Every line of the data below that holds the string "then" needs to be reported.

[Available data Boundary: Start]

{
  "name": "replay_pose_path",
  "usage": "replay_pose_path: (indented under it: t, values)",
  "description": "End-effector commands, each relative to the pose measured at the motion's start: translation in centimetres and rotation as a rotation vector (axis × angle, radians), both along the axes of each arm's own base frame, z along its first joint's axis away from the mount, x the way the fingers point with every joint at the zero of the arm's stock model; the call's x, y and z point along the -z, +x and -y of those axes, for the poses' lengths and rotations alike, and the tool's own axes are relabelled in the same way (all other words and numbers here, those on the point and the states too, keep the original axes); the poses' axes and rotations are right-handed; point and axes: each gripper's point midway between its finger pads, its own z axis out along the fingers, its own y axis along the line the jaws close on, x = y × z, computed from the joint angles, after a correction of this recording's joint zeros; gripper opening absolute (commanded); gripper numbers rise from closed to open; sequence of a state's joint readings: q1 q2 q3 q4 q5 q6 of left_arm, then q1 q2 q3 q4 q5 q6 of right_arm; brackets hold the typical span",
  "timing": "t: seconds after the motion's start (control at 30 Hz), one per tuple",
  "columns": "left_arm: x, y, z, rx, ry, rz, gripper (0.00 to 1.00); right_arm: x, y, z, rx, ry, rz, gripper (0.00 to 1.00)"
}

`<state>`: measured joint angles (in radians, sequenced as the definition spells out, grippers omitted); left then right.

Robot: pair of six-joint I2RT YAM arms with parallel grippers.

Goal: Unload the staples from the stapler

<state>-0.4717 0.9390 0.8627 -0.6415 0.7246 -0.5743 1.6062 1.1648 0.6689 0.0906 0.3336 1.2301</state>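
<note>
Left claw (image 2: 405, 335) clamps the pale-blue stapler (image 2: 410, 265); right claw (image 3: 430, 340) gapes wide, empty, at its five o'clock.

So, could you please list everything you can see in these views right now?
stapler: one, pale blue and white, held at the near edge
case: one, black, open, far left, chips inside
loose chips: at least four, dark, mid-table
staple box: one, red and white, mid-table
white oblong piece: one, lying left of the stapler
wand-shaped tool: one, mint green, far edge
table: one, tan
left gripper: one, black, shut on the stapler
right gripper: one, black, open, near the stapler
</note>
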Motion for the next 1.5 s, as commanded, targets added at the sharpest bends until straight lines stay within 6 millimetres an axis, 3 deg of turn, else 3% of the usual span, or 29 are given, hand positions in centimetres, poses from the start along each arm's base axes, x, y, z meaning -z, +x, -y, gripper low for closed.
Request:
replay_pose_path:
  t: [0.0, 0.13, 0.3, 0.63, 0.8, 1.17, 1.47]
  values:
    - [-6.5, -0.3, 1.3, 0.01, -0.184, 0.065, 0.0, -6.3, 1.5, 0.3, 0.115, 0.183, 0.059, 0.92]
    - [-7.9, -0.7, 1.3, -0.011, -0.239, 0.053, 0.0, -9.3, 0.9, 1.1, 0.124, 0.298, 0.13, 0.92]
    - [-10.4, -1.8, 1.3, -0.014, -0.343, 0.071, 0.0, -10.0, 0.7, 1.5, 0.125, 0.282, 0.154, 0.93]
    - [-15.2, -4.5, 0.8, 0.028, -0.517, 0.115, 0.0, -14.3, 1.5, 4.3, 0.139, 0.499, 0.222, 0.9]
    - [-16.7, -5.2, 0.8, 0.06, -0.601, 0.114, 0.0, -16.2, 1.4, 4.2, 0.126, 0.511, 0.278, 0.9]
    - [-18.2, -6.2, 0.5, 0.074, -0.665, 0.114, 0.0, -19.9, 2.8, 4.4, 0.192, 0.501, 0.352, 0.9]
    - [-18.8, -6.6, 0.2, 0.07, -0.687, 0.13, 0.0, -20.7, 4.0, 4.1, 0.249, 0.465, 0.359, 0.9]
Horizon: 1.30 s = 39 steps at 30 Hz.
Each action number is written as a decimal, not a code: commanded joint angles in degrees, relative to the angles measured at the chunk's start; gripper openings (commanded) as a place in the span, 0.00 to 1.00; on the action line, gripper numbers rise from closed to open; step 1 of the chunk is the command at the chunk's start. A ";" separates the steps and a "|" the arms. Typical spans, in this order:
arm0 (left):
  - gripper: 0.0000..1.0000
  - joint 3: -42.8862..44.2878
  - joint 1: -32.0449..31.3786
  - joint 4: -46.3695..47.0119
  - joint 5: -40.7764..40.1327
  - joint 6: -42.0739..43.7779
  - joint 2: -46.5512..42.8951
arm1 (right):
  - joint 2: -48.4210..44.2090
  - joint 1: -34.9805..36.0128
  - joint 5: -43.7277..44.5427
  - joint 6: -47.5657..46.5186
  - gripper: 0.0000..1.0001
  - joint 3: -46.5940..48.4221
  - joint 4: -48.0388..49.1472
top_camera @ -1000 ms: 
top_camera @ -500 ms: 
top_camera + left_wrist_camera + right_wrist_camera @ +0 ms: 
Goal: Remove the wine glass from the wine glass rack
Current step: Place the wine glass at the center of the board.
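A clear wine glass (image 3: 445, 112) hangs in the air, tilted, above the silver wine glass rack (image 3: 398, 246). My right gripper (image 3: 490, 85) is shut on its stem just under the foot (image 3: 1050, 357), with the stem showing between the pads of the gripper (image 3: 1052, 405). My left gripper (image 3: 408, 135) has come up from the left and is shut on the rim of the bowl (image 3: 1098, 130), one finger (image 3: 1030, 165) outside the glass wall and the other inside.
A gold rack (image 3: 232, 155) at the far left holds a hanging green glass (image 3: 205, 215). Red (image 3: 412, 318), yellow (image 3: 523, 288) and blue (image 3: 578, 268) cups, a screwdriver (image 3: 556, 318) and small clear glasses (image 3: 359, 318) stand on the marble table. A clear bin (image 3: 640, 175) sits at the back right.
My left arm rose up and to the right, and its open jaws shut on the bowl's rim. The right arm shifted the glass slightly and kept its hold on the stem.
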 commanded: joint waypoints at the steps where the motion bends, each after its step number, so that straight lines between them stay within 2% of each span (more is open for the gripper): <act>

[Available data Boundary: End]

- Answer area:
  "description": "End-effector commands, each relative to the pose measured at the motion's start: translation in centimetres and rotation as a rotation vector (axis × angle, radians), both along the axes of each arm's own base frame, z along its first joint's axis away from the mount, x the way the fingers point with every joint at the zero of the arm's stock model; the call's x, y and z point along the -z, +x and -y of those axes, for the poses' lengths and rotations alike, and the tool's own axes are relabelled in the same way (all other words and numbers here, those on the point and the states too, keep the original axes); the poses' axes and rotations are right-handed; point and axes: each gripper's point midway between its finger pads, its own z axis out along the fingers, its own y axis along the line the jaws close on, x = y × z, computed from the joint angles, after a correction of this recording's joint zeros; gripper opening absolute (commanded); gripper numbers rise from closed to open; sequence of a state's joint readings: q1 q2 q3 q4 q5 q6 of left_arm, then q1 q2 q3 q4 q5 q6 of right_arm; brackets hold the typical span",
`<state>`: measured joint angles (in radians, sequenced as the definition spells out, grippers omitted); left then right.

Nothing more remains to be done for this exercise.